Lefty can heat up in a hurry
Five-time major winner is biggest threat to McIlroy defending title
LOUISVILLE, Ky. -- Jim "Bones" Mackay was guarding Phil Mickelson's bag near the parking space vacated by Tiger Woods, the space now missing the sign that had carried Woods' name. Mickelson's sign and name were still marking his turf at Valhalla, and the caddie built like a flagstick had no reason to be surprised about that.
Mackay wanted to tell a story about his boss of 23 years, and when Mackay wants to talk about Mickelson, you let him.
"One time we're playing in San Diego, eight holes to go and we're in 30th place," he said. "We're walking down the fairway and Phil goes, 'Oh man, I've got it.' I was like, 'What you got?' He says, 'Don't worry about it, but I've got it.'
"And he birdies seven of those last eight holes. The point is, Phil can flick a switch very quickly."
Saturday evening was turning into Saturday night, and Mickelson had just posted a 67 to get to 10-under at the PGA Championship, landing him 3 strokes back of Rory McIlroy. Yeah, who else?
But of the contenders in double figures chasing McIlroy, Bernd Wiesberger (12-under), Rickie Fowler (11-under) and Jason Day (10-under), Mickelson is the only one who has won a major. In fact, he's won five of them.
And yet that résumé isn't the chief reason why Mickelson, age 44, stands as the biggest threat to McIlroy's reign as the undisputed heavyweight champeeeen of golf. It's that switch Mackay was talking about. When Mickelson has flipped it in the past, he's been as dangerous as any player of his generation, Woods included.

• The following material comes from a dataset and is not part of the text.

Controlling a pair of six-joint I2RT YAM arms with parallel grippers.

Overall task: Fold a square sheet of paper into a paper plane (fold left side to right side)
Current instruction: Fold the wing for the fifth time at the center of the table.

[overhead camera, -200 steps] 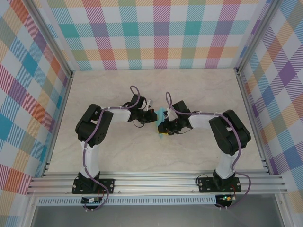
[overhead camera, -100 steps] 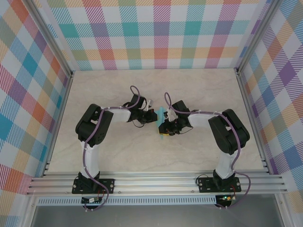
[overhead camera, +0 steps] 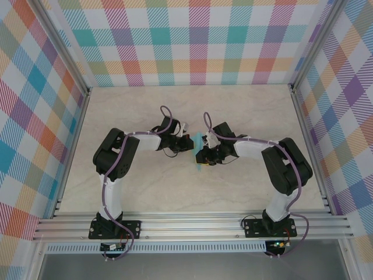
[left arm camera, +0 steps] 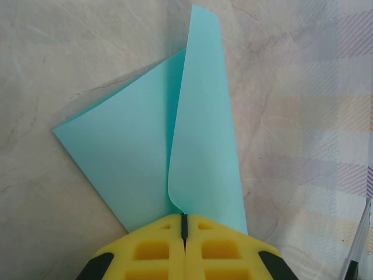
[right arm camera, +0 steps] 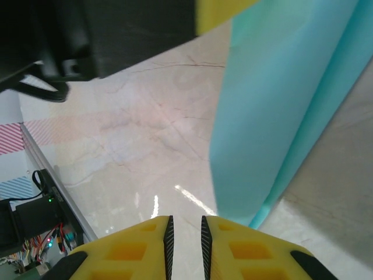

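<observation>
Square sheet of paper (left arm camera: 128, 151) at mid-table (overhead camera: 145, 189), partly folded: one flap (left arm camera: 204, 116) curls up, uncreased. Left claw (left arm camera: 183, 224) pinches its near corner tight. Right claw (right arm camera: 185, 228), barely parted, grips nothing. Creasing and later folds not yet done.

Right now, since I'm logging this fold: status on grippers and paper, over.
Left gripper shut on the square sheet of paper. Right gripper slightly open, empty, beside its raised flap. Sheet partly folded. Grippers close together.
</observation>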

Tiger just reached the peak of his powers far more often Phil reached his. Nobody will care about that truth Sunday at Valhalla, not with Woods catching the action along with millions of viewers on TV.
Mickelson is the most likely chaser to shoot 63, and McIlroy isn't the only one who knows it. This isn't the final round of the U.S. Open, a grueling test of manhood that might be a bit much for a man of Phil's age. This is the final round of a PGA on a soft and vulnerable course.
"You have to attack," Mickelson said.
And attack Lefty will.
"Does Phil still have the ability to have a great Sunday? Absolutely," said Mackay, the caddie who broke down and wept after Mickelson's miracle at Muirfield last summer.
"I know he's not too concerned about what it says on his birth certificate right now. Phil expects a lot of himself, and the age thing is irrelevant to him. I've worked for him for so long, and this isn't the first time I've seen him flick a switch."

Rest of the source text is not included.